Avec son associé Jérôme Seydoux, il a investi 150 millions d'euros dans le projet. Il en sera propriétaire, contrairement aux autres écuries françaises, qui n'en sont que locataires. L'avantage: les revenus générés par la billetterie, qui rendent le club «autonome» des droits télés, dont les clubs vivent sous perfusion. «Les vingt premiers clubs européens à l'indice UEFA sont propriétaires de leur stade, rappelle Aulas. Pas pour le plaisir de construire un stade, mais pour en capter les revenus. Finalement, les gens ont dit qu'on avait pris du retard pour le construire, alors qu'en réalité on a pris de l'avance.»

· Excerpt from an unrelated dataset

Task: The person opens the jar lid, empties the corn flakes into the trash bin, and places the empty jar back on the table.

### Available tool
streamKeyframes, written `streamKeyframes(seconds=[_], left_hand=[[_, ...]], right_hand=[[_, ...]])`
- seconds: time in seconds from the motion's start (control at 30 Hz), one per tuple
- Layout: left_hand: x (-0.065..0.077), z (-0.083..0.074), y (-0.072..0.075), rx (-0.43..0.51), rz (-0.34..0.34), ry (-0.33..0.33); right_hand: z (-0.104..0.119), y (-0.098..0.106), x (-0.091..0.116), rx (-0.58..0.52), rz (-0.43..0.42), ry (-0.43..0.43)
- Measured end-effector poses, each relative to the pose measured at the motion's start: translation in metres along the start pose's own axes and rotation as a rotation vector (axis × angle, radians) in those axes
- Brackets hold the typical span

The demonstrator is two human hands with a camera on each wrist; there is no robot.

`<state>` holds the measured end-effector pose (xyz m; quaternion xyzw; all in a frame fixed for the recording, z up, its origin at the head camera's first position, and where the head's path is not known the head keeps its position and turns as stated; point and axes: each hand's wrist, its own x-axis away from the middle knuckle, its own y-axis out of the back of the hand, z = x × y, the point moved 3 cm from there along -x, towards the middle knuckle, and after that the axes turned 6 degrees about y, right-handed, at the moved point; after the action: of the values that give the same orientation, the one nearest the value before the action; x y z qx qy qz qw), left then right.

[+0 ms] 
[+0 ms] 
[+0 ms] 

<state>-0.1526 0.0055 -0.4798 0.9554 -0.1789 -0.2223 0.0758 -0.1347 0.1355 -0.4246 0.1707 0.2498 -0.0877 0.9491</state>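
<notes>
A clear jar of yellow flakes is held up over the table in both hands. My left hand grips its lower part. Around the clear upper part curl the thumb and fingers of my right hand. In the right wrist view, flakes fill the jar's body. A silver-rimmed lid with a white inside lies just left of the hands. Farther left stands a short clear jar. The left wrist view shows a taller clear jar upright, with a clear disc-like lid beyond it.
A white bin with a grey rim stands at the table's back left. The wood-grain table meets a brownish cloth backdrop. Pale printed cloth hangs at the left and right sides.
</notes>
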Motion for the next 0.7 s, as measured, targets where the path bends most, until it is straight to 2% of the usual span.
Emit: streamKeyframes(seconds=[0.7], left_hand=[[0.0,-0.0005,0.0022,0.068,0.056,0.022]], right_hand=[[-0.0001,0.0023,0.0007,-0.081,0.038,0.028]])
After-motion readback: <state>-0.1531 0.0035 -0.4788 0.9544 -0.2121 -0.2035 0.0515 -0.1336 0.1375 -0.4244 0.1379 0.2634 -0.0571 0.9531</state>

Dans ce Grand stade, Aulas veut qu'on puisse commander son sandwich à partir de son portable. Une innovation technologique de plus grâce à laquelle on n'aura plus besoin de choisir entre aller aux toilettes et manger un bout parce que la file d'attente est trop longue. Il faut bien reconnaître ça à Aulas, il est prévoyant: d'ailleurs, en ouvrant sa succession à partir de 2023, il est très en avance. C'est pour ça qu'il est peut être encore un peu tôt pour l'aimer totalement.